The stretch from the line with "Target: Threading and" through the line with "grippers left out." in the records below: write it out exactly, and nothing else.

### INFORMATION PROVIDED
*-*-*

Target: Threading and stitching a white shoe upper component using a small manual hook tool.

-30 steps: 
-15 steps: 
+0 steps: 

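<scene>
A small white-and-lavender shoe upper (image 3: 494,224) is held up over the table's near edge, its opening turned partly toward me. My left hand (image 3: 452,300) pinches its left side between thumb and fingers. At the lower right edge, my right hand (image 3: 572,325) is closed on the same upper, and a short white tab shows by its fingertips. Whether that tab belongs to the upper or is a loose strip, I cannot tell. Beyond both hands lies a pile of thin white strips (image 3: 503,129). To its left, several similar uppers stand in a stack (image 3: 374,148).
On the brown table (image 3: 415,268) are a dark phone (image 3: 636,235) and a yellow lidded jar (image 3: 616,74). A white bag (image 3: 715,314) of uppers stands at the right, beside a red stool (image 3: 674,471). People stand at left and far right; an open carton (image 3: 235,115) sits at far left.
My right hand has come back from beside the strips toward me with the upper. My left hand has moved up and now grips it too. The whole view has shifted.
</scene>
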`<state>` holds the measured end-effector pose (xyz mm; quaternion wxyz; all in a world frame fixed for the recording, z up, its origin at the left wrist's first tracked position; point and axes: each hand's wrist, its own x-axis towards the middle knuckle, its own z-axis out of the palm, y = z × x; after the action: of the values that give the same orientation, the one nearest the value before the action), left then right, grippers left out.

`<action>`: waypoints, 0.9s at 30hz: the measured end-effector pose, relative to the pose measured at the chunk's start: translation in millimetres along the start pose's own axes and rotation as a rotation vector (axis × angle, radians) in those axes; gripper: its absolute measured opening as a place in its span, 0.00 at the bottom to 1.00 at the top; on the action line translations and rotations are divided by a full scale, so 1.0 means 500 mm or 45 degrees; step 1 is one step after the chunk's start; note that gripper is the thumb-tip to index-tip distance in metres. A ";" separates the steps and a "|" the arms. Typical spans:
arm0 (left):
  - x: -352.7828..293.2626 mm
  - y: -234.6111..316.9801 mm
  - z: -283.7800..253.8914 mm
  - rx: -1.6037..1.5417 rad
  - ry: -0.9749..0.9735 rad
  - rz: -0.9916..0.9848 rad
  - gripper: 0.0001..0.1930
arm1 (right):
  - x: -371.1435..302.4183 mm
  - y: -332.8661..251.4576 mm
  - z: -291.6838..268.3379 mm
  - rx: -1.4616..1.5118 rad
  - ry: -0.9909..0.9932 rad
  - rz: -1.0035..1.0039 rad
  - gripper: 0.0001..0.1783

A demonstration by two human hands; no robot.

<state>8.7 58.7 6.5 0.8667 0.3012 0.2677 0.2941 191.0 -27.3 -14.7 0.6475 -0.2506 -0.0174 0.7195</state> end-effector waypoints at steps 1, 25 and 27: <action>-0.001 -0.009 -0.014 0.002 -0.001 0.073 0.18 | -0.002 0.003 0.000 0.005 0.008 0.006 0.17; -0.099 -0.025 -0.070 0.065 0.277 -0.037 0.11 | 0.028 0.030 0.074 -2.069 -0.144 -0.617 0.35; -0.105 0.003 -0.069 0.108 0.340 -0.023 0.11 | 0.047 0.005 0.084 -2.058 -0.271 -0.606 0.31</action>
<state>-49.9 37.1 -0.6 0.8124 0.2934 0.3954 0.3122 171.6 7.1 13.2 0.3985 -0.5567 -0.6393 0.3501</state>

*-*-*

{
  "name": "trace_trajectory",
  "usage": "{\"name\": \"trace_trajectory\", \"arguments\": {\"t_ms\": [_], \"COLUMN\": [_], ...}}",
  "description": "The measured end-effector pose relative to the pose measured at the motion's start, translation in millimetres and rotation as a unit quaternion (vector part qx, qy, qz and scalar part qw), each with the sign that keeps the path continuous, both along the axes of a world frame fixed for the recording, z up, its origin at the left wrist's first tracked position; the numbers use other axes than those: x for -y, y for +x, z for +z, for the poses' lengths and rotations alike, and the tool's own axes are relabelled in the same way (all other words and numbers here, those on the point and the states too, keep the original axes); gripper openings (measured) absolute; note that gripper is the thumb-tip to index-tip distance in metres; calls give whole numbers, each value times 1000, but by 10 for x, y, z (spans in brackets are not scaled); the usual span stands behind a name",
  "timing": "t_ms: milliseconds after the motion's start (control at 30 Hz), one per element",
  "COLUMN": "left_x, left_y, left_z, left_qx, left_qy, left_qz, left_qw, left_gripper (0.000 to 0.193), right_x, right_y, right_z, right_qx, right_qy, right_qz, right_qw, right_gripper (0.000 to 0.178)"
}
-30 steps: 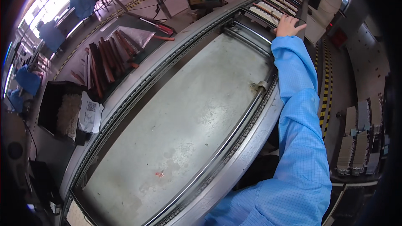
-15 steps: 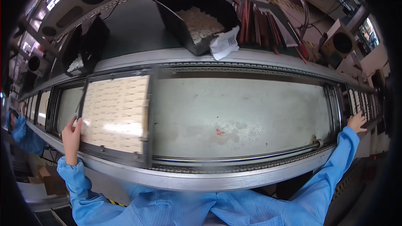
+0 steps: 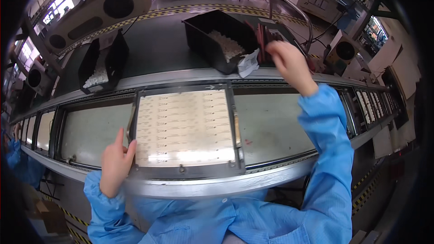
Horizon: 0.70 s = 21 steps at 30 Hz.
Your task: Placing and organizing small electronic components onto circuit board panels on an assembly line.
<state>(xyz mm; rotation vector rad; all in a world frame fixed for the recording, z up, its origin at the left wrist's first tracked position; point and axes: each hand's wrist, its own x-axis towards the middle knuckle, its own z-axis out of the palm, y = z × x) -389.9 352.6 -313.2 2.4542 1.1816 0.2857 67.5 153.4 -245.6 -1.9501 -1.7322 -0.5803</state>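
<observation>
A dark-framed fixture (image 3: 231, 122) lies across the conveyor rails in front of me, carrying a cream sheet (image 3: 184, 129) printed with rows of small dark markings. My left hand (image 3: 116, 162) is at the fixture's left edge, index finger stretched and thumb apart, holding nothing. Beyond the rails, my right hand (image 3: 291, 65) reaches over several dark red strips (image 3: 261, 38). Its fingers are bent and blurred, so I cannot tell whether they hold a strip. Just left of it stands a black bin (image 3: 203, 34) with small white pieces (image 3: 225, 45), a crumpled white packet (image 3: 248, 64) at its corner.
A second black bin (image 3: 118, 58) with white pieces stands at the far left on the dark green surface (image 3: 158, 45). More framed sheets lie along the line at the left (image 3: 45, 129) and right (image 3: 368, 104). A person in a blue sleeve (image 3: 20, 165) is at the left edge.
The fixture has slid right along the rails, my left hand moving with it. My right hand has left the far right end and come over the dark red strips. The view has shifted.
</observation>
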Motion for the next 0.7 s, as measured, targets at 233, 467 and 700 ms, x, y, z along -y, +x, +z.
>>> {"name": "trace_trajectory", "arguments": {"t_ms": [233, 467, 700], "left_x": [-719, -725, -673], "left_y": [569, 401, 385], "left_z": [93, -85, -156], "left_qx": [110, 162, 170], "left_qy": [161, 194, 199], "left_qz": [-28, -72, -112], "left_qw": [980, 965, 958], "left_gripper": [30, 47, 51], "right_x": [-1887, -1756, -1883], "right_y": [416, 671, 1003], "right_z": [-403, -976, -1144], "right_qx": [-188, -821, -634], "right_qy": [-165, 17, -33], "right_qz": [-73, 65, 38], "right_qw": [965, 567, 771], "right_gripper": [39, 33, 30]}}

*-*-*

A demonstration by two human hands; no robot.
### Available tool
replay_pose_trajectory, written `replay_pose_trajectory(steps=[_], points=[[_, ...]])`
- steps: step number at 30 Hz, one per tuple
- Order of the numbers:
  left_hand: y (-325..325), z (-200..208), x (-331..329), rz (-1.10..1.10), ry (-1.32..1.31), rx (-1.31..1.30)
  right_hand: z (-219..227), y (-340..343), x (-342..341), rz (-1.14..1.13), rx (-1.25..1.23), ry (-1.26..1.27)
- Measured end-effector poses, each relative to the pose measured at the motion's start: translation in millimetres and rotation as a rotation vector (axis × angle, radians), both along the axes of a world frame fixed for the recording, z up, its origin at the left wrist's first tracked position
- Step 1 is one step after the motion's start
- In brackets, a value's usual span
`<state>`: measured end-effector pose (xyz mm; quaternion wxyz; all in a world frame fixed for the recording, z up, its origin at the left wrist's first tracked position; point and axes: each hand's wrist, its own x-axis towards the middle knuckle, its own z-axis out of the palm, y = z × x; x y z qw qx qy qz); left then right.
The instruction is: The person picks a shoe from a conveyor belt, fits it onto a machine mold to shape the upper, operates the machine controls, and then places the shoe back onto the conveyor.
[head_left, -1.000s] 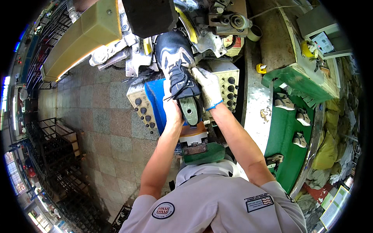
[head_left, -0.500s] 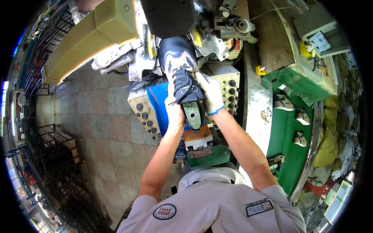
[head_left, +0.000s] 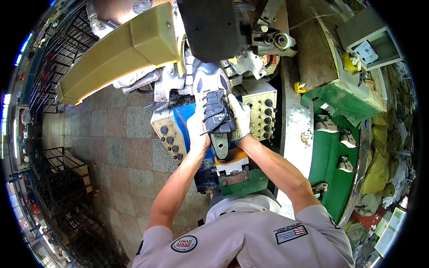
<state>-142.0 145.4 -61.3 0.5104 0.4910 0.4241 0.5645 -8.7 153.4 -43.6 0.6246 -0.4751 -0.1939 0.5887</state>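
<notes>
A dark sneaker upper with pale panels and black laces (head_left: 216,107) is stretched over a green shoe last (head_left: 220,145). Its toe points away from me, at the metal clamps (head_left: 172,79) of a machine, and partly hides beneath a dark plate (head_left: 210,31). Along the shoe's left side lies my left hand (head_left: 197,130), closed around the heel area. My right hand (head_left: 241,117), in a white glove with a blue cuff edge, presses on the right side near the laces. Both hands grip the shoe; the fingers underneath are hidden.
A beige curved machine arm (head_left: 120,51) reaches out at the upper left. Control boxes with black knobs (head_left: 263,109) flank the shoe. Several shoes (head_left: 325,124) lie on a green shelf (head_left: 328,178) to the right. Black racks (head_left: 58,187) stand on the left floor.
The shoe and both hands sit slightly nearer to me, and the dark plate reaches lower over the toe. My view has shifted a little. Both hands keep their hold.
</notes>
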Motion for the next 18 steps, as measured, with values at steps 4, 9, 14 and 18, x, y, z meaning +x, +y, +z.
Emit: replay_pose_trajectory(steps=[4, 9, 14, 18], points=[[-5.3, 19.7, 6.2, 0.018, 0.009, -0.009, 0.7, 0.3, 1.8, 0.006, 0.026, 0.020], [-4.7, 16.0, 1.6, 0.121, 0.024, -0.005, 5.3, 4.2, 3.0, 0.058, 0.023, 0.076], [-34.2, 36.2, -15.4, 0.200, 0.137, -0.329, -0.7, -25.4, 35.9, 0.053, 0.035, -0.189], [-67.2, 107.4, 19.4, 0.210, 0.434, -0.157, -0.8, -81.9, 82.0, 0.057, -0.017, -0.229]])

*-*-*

### EXERCISE OUTPUT
Target: Threading and stitching a white shoe upper component using a small manual hook tool.

-30 steps: 
-15 steps: 
+0 steps: 

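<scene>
A small white-and-lavender shoe upper (image 3: 494,224) is held up over the table's near edge, its opening turned partly toward me. My left hand (image 3: 452,300) pinches its left side between thumb and fingers. At the lower right edge, my right hand (image 3: 572,325) is closed on the same upper, and a short white tab shows by its fingertips. Whether that tab belongs to the upper or is a loose strip, I cannot tell. Beyond both hands lies a pile of thin white strips (image 3: 503,129). To its left, several similar uppers stand in a stack (image 3: 374,148).
On the brown table (image 3: 415,268) are a dark phone (image 3: 636,235) and a yellow lidded jar (image 3: 616,74). A white bag (image 3: 715,314) of uppers stands at the right, beside a red stool (image 3: 674,471). People stand at left and far right; an open carton (image 3: 235,115) sits at far left.
My right hand has come back from beside the strips toward me with the upper. My left hand has moved up and now grips it too. The whole view has shifted.
</scene>
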`<state>` holds the measured end-effector pose (xyz mm; quaternion wxyz; all in a world frame fixed for the recording, z up, its origin at the left wrist's first tracked position; point and axes: each hand's wrist, its own x-axis towards the middle knuckle, its own z-axis out of the palm, y = z × x; after the action: of the values that give the same orientation, the one nearest the value before the action), left then right, grippers left out.

Nothing further remains for this exercise.